HOW TO COMPLETE THIS TASK =
Range to reproduce from the entries below: the line with "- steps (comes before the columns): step", the line with "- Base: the", and every line in between. Give them exactly and give nothing else.

Entries taken from a collection:
/---

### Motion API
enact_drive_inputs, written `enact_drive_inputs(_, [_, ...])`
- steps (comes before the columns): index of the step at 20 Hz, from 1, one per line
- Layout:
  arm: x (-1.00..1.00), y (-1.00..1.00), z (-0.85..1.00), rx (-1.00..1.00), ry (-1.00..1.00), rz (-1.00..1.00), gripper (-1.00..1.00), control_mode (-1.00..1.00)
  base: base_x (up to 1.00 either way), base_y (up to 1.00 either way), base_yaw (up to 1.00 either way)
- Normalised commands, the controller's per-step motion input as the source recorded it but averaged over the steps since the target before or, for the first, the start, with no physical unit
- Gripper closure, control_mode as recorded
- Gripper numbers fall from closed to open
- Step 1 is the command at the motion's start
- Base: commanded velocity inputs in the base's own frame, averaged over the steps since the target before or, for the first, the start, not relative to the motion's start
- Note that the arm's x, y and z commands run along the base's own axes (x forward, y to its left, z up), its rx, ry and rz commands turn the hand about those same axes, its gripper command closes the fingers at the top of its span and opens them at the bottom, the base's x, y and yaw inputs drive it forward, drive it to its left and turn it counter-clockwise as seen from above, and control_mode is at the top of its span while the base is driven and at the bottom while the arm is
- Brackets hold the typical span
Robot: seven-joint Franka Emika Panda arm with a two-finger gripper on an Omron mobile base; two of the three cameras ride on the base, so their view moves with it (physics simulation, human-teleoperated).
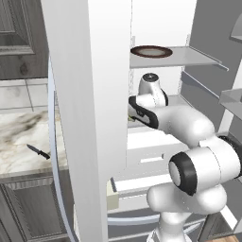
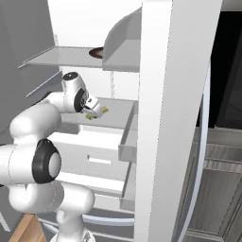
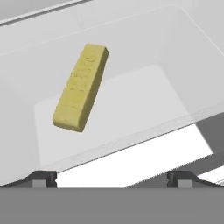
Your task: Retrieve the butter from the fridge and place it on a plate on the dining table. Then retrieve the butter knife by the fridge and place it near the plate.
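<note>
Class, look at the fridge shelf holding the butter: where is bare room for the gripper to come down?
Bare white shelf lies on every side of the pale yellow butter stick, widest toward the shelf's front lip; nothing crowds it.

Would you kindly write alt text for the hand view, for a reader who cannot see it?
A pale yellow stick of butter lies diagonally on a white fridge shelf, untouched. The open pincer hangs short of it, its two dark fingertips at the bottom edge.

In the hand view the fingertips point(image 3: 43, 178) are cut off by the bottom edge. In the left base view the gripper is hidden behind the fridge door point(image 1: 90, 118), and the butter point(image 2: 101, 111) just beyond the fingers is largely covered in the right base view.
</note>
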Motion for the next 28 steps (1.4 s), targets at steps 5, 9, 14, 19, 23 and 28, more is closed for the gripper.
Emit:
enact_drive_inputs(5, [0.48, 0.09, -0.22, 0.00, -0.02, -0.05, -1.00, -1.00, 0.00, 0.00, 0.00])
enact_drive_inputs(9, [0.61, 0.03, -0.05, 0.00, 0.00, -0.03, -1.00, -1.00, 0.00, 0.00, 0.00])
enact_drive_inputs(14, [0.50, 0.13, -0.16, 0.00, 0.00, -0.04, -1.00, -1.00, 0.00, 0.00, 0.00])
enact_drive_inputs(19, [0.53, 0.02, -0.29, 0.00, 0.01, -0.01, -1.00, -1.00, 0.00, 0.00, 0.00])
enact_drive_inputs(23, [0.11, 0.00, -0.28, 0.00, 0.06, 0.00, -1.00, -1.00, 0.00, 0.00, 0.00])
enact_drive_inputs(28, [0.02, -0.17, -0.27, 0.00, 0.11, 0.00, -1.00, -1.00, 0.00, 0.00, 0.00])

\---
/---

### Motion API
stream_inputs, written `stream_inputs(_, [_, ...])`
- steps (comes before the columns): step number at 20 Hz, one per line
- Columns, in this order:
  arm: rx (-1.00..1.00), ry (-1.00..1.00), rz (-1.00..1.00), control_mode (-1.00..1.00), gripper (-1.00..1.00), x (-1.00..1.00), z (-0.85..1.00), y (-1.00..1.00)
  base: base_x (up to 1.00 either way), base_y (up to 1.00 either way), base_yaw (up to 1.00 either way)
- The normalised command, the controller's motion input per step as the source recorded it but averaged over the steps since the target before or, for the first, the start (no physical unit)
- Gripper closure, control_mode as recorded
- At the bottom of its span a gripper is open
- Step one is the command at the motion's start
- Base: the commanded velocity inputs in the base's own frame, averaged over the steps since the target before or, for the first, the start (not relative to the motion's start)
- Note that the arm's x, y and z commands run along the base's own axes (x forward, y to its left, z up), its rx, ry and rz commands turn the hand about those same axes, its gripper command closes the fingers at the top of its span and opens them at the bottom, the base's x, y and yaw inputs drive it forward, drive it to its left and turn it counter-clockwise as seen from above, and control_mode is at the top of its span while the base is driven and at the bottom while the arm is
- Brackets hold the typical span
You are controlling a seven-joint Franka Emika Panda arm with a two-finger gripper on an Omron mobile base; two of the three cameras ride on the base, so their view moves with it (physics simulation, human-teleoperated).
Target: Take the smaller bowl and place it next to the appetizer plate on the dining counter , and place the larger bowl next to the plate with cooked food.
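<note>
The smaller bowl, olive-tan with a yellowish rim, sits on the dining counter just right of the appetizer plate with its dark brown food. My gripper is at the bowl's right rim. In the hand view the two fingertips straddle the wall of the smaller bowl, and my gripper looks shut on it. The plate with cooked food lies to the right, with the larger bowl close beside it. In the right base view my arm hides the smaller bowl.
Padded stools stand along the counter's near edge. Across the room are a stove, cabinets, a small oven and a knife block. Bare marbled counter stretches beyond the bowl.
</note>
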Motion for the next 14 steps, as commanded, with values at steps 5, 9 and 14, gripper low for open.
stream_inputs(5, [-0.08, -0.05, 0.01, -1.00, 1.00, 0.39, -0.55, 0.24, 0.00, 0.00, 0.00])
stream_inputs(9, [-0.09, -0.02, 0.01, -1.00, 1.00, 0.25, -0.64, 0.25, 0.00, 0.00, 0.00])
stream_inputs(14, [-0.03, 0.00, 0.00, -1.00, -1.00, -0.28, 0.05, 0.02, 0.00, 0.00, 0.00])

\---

ANSWER TO THE EXERCISE =
- steps (comes before the columns): step number at 20 Hz, one per line
- Columns, in this order:
  arm: rx (-1.00..1.00), ry (-1.00..1.00), rz (-1.00..1.00), control_mode (-1.00..1.00), gripper (-1.00..1.00), x (-1.00..1.00), z (-0.85..1.00), y (-1.00..1.00)
  base: base_x (up to 1.00 either way), base_y (up to 1.00 either way), base_yaw (up to 1.00 either way)
- The normalised command, the controller's motion input per step as the source recorded it but averaged over the steps since the target before or, for the first, the start (no physical unit)
- Gripper closure, control_mode as recorded
- At the bottom of its span a gripper is open
- Step one is the command at the motion's start
- Base: the commanded velocity inputs in the base's own frame, averaged over the steps since the target before or, for the first, the start (not relative to the motion's start)

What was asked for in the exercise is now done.